START PROVIDED RECORDS

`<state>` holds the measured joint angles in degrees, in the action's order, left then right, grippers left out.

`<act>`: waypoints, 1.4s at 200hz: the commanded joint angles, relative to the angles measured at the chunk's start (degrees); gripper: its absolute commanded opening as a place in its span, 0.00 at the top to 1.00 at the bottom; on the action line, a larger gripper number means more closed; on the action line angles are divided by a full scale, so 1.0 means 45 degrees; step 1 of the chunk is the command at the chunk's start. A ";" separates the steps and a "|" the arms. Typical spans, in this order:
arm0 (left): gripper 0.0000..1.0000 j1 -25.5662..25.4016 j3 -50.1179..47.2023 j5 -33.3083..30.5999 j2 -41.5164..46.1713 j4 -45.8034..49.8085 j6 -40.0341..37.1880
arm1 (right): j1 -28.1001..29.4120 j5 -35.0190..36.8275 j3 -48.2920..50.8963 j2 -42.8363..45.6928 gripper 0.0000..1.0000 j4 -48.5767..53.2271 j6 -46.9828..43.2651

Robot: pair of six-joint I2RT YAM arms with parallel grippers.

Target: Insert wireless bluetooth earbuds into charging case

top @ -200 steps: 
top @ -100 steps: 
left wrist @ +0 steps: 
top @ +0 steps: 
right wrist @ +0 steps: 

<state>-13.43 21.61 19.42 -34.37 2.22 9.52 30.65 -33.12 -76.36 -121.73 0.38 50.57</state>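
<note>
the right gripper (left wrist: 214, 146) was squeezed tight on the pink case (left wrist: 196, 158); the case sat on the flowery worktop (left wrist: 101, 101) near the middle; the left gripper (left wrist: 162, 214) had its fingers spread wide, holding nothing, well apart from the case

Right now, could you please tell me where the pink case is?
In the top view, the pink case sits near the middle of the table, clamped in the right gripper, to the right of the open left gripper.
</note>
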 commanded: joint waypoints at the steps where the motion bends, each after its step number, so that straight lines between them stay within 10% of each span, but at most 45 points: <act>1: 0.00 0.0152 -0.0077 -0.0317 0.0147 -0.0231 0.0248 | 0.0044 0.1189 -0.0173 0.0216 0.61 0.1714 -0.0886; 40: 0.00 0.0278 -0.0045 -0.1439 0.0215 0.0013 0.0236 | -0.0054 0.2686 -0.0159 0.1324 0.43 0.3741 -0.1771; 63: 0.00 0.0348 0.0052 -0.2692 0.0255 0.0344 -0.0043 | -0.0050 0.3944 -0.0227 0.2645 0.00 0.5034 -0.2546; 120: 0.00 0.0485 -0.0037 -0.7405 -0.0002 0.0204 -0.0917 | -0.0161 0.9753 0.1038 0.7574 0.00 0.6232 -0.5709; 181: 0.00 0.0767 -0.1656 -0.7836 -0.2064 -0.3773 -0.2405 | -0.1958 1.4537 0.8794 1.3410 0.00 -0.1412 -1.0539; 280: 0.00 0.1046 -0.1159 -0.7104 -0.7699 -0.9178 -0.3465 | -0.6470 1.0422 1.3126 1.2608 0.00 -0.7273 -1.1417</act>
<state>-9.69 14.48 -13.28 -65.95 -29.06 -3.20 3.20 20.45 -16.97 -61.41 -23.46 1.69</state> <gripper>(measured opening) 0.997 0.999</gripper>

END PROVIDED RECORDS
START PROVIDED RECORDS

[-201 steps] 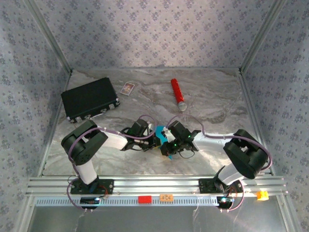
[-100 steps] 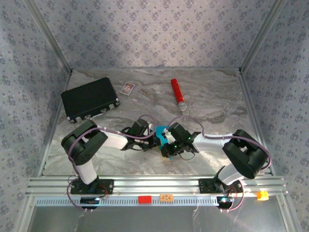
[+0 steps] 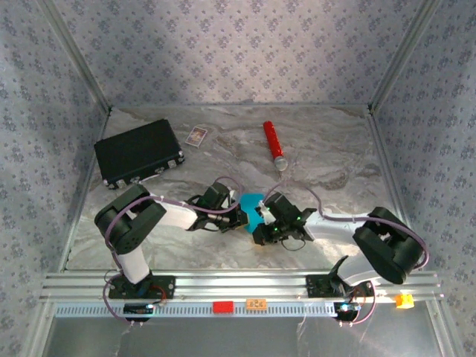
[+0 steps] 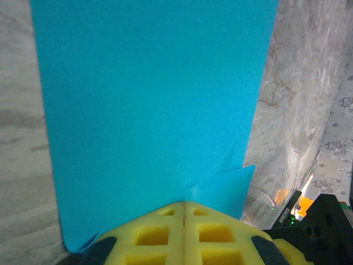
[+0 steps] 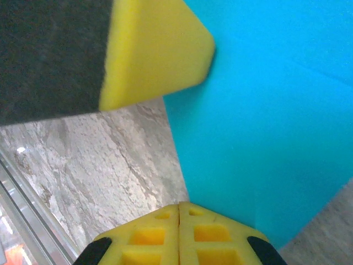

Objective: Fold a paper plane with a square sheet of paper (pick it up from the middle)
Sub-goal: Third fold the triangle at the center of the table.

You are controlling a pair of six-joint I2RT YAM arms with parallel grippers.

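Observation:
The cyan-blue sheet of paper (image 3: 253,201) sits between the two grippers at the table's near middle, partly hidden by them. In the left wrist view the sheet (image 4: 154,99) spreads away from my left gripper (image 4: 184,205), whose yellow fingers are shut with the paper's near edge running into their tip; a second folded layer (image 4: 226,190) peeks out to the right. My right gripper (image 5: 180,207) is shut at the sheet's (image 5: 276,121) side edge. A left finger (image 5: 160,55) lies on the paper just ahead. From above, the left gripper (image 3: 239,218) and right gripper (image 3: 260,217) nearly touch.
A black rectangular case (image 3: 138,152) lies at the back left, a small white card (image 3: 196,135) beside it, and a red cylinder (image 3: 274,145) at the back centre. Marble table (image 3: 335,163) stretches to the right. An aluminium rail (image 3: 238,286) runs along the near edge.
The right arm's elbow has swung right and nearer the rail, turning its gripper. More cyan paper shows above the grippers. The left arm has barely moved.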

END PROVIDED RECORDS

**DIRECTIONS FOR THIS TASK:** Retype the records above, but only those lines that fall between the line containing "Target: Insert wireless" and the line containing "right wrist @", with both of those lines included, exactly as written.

**RESULT OF THE EXERCISE:**
Target: Insert wireless bluetooth earbuds into charging case

top @ -200 steps: 
top @ -100 steps: 
left wrist @ +0 steps: 
top @ +0 steps: 
right wrist @ +0 steps: 

Output for this exercise is complete.